MOST of us are familiar with the tawny owl, the commonest of our native owls.

These are the classic ‘brown owl’ with their characteristic “too-wit, too-woo” call (or “ke-wick, hoo-hoo” say the purists).

Having said that, if you hear both bits of the call, you’re probably hearing two birds. The too-wit is a contact call, often from a female bird, and the too-woo is generally an answering male.

Less well known is the barn owl, not least because there are far fewer of them.

Barn owl populations declined hugely in the latter part of the last century as a result of habitat loss and a reduction in the number of suitable breeding sites.

They have a specialised diet, feeding mainly on voles, which makes them more vulnerable to changes in the environment – anything that reduces vole numbers has a large knock-on effect on barn owl numbers. However, they can still be seen in rural areas of East Lothian.

They make a wonderful sight, appearing as pale, ghostly figures gliding silently low above the ground.

Barn owls are anything but silent when not hunting. They can produce an amazing range of noises, including hisses, snorts and screeches – all of which can be rather startling on an otherwise quiet night. It has even been suggested that the barn owl’s eerie appearance and sound could be the source of the howling banshee of Celtic mythology.

Barn owls can sometimes be seen during the day, especially during hard winters when food can be scarce.

However, there is another native owl which can regularly be seen by daylight – the short-eared owl.

This bird’s name derives from two small protrusions on top of the head, although these are definitely not ears, but are simply feathery tufts.

Short-eared owls are mainly various shades of light and dark brown, with a distinctly streaky appearance. Perhaps their most striking features are their yellow eyes, set in a conspicuous pale face.

Short-eared owls are not numerous in this country; in fact, there are probably only a few thousand breeding pairs in the UK. They mostly breed in upland areas of northern Britain, making nests on the ground lined with grass and down.

Their numbers are boosted massively during winter by an influx of birds from northern Europe, mainly to areas along the east coast. As a result, during summer they are best looked for in the open moorlands that are their preferred breeding habitat, but over the winter they’re more likely to be seen over rough coastal grasslands.

Whichever owl you happen to see or hear, it’ll certainly feature some superb evolutionary adaptations.

Their feathers have a fringe along the leading edge which makes their flight virtually silent. They also have relatively large wings for their body size, allowing them to glide at a slow speed and hover without stalling.

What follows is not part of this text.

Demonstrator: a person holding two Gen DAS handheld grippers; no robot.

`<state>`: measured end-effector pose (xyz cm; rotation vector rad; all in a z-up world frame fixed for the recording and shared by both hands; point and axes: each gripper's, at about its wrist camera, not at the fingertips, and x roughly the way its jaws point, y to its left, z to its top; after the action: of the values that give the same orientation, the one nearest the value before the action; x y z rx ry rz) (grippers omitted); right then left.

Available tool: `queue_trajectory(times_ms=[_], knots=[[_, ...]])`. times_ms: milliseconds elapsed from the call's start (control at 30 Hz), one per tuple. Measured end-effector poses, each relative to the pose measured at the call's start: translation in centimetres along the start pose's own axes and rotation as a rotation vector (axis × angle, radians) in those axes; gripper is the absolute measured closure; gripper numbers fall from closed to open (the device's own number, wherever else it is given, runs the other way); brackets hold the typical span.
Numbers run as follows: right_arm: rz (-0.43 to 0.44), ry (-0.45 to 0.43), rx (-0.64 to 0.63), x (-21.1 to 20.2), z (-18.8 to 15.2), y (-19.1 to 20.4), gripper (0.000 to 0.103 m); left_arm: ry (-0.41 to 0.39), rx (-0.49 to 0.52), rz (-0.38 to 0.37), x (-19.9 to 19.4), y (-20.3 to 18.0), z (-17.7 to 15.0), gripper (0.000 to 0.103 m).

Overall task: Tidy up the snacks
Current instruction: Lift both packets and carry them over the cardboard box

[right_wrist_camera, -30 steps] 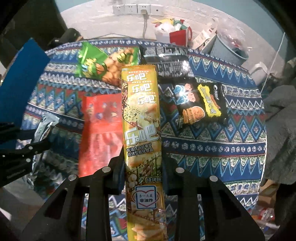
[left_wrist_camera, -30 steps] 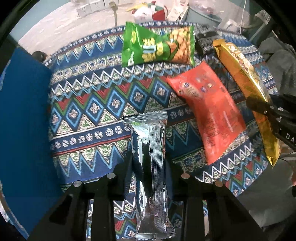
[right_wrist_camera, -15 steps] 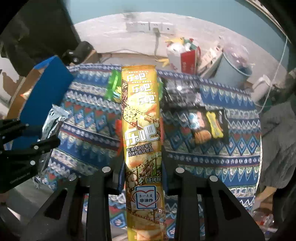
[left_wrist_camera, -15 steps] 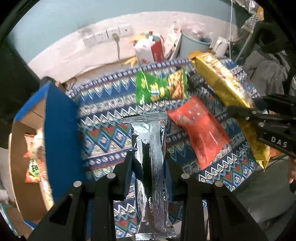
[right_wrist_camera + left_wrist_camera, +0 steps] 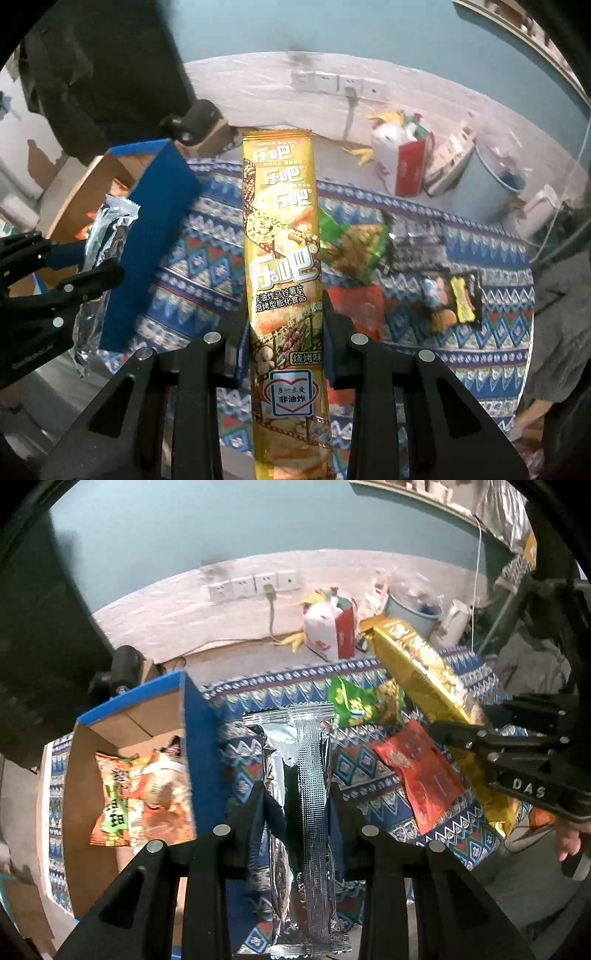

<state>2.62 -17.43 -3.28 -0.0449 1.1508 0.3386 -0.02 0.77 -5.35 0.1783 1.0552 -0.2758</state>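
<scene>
Aloft, both packets clear of the table (image 5: 373, 805), which wears a woven cloth of blue, red and white zigzags. Left hand-held gripper (image 5: 297, 794): black fingers clamped on a long silver pack (image 5: 299, 775), crinkled foil with a ribbed centre seam and serrated top edge, standing upright along the fingers. Right hand-held gripper (image 5: 284, 325): fingers pinched tight on a tall, narrow yellow pack (image 5: 282, 258), glossy film printed with crisps and skewers, also upright. In the left wrist view the same yellow pack (image 5: 424, 672) slants up from the right gripper (image 5: 461, 734); part of a hand (image 5: 570, 838) shows at the right edge. Left of the table, an open box (image 5: 85, 768), brown cardboard inside and blue outside, with a blue flap standing up; soft orange and green bags (image 5: 129, 794) lie in it. On the cloth: a green bag (image 5: 354, 705), a flat red pouch (image 5: 421, 771), and, seen from the right wrist, a small black pack (image 5: 454, 299) with yellow print. Beyond, pale floor, wall sockets (image 5: 255, 585), a white and red carrier bag (image 5: 328, 627).
</scene>
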Motion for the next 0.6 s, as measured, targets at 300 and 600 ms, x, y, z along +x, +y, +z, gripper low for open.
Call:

Some species, including barn owls, also have wonderful ears. One ear will be slightly larger and higher on the side of the head; an arrangement which allows the owl to pinpoint sounds incredibly accurately. Furthermore, the disc-shaped face acts almost like a receiver dish, focussing incoming sound towards the ears. These features are really useful for birds which rely heavily on hearing and stealth to catch their prey.

It’s almost enough to make you believe in intelligent design (only joking!).